Wednesday, January 13, 2016
I first read this book, as so many of us did, in my early teens. And at the time, I don't think I really appreciated just how significant a document it actually is. So I'm incredibly glad that I chose to reread this book as part of my Classics Club project.
It's always hard to review published diaries, because no matter how well-known they are, the fact remains: the author never intended them to be read by anyone other than themselves. Diaries are a place to dump the emotions you can't discuss with anyone, the thoughts you need to just get out so they're no longer floating around in your brain. Especially when you're a 14 year old girl.
So you'll find hundreds of reviewers out there complaining about how whiny and annoying this book is. Which, in some ways, I understand. Anne's a 14 year old girl. And to some extent, ALL 14 year old girls are whiny and annoying.
But I'd like to see any of those reviewers trapped in a tiny apartment with seven other people for YEARS, constantly fearing for your life, not knowing whether you'd be caught or blown up in an air raid, or starve to death if something happened to the people who were protecting you. I'd like to see those people go through what Anne Frank went through, and still retain the amount of optimism that flows through her writing. Because it really is astonishing.
It's not always an easy book to read. But it is a hugely significant one, capturing not only what life was like for Jewish people in Holland during the early stages of the war, and just how quickly things changed, but in capturing very clearly what life was like for one small group in hiding, and the lengths that people were willing to go to in order to keep them safe.
So yes, Anne was an occasionally whiny and annoying 14 year old girl. But considering that she was a 14 year old girl writing a diary? Her writing was often poignant and astonishing, and this book should remain a must read for everyone.
Have you read it? What did you think??
Monday, January 4, 2016
I first heard of Aristophanes at some point in high school, while studying something cheerful like Antigone or Medea during VCE. And in comparison, Greek comedy sounded like a hell of a lot of fun, which is why I figured I may as well add some to my Classics Club list, especially after hearing Lysistrata referred to as essentially a feminist story.

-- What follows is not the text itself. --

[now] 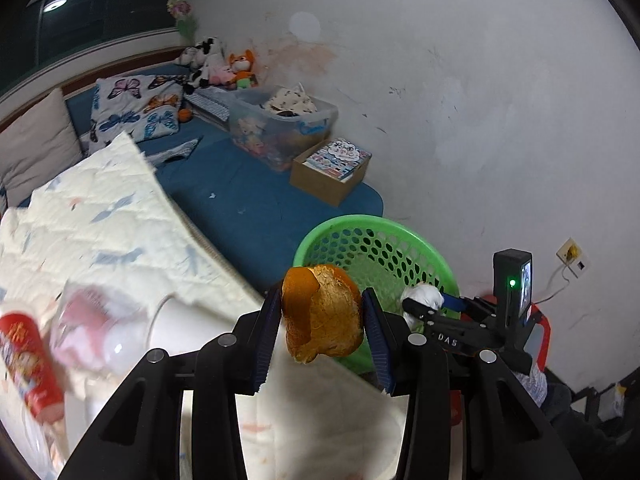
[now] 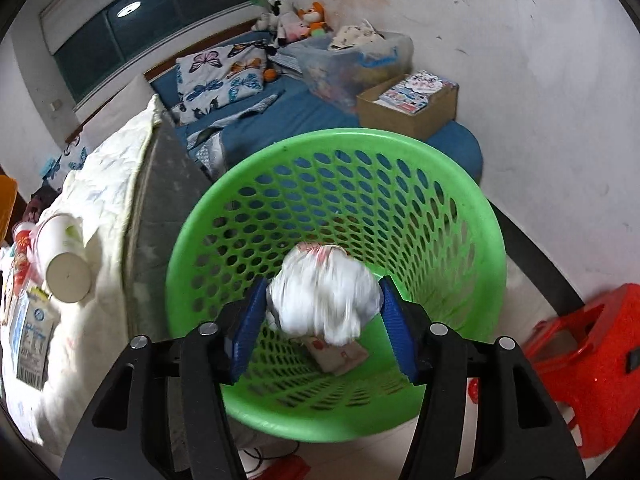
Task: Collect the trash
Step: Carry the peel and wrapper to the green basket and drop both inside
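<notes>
- Two pieces of trash are up off the bed, one in each of your grippers.
- Your left gripper (image 1: 322, 316) pinches the orange peel (image 1: 322, 314); both blue pads press its sides. The peel's long axis runs top to bottom between the fingers, pale inner side facing the camera, a curled flap at upper left.
- It sits near the green basket (image 1: 404, 240), just short of the rim.
- Your right gripper (image 2: 324, 312) is over the basket mouth (image 2: 340, 136), pointing down into it. The crumpled white wad (image 2: 324, 296) lies between the pads, roundish, no clear long axis.
- The wad is motion-blurred; you cannot tell whether the pads touch it or whether a gap stands on either side.
- Another scrap (image 2: 340, 354) lies low in the basket, half hidden behind the wad.
- The red tube (image 1: 30, 364) on the quilt is blurred, its print unreadable.
</notes>
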`<state>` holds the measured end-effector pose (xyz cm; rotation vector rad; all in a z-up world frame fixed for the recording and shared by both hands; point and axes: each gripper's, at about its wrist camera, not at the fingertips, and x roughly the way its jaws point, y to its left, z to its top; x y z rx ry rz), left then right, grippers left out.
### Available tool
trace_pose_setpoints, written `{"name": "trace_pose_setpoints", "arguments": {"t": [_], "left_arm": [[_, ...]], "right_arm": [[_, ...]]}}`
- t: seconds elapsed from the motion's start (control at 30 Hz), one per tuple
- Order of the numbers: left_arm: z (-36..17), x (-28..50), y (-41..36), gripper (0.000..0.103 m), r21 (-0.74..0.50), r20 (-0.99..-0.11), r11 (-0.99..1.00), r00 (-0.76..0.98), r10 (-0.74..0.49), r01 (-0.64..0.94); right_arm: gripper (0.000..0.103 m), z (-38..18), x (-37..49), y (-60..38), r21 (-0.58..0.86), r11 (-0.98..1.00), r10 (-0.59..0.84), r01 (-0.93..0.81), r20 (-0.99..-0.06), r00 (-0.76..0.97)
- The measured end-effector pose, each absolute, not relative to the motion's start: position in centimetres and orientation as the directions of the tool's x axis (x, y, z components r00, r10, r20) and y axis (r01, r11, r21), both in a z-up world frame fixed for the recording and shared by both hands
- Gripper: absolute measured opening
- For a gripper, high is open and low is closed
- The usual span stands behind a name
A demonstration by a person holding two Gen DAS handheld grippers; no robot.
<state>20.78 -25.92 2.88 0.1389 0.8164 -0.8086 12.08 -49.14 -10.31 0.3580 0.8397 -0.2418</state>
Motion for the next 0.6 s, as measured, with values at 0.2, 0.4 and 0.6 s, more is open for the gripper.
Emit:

This collection started with The Achanians, which is essentially arguing for peace during a long war with Sparta. Next came The Clouds, which basically takes the piss out of the Greek philosophers. And finally, I came to Lysistrata, which features the women of the various Greek city states deciding that the quickest way to end a war is to withhold sex.
Of the three, I think The Achanians may have been my favourite. All three featured a hell of a lot of dick jokes, but The Achanians also involved a lot of poking fun at the other city states, which was still pretty damned funny thousands of years later. That said, Lysistrata is definitely a rare classic in that it's very female dominated and revolves around women having agency over their bodies, so it was definitely a pretty great read as well.
I had a few issues with the translation in this one. Obviously, a lot of the humour wouldn't translate well to modern English - thankfully, Penguin always provide plenty of footnotes on that front! - but Alan H. Sommerstein made the decision to make the Spartans have stereotypical Scottish accents and mannerisms, and the Corinthians have stereotypical Irish accents and mannerisms. Which DID work moderately well - it gave a sense of how the Athenians felt about each of their neighbouring city states. But at the same time, it was totally bizarre to have characters with Scottish accents talking about Zeus and Athena and Poseidon.
On the whole, this collection was funnier than I was anticipating - I thought it would be more like Shakespeare's comedies, where they're hilarious in person but on the page, they tend to be pretty dry, so I was pleasantly surprised to find myself laughing out loud while reading it, and I'm definitely glad I put it on my Classics Club list!
Have you read it? What did you think??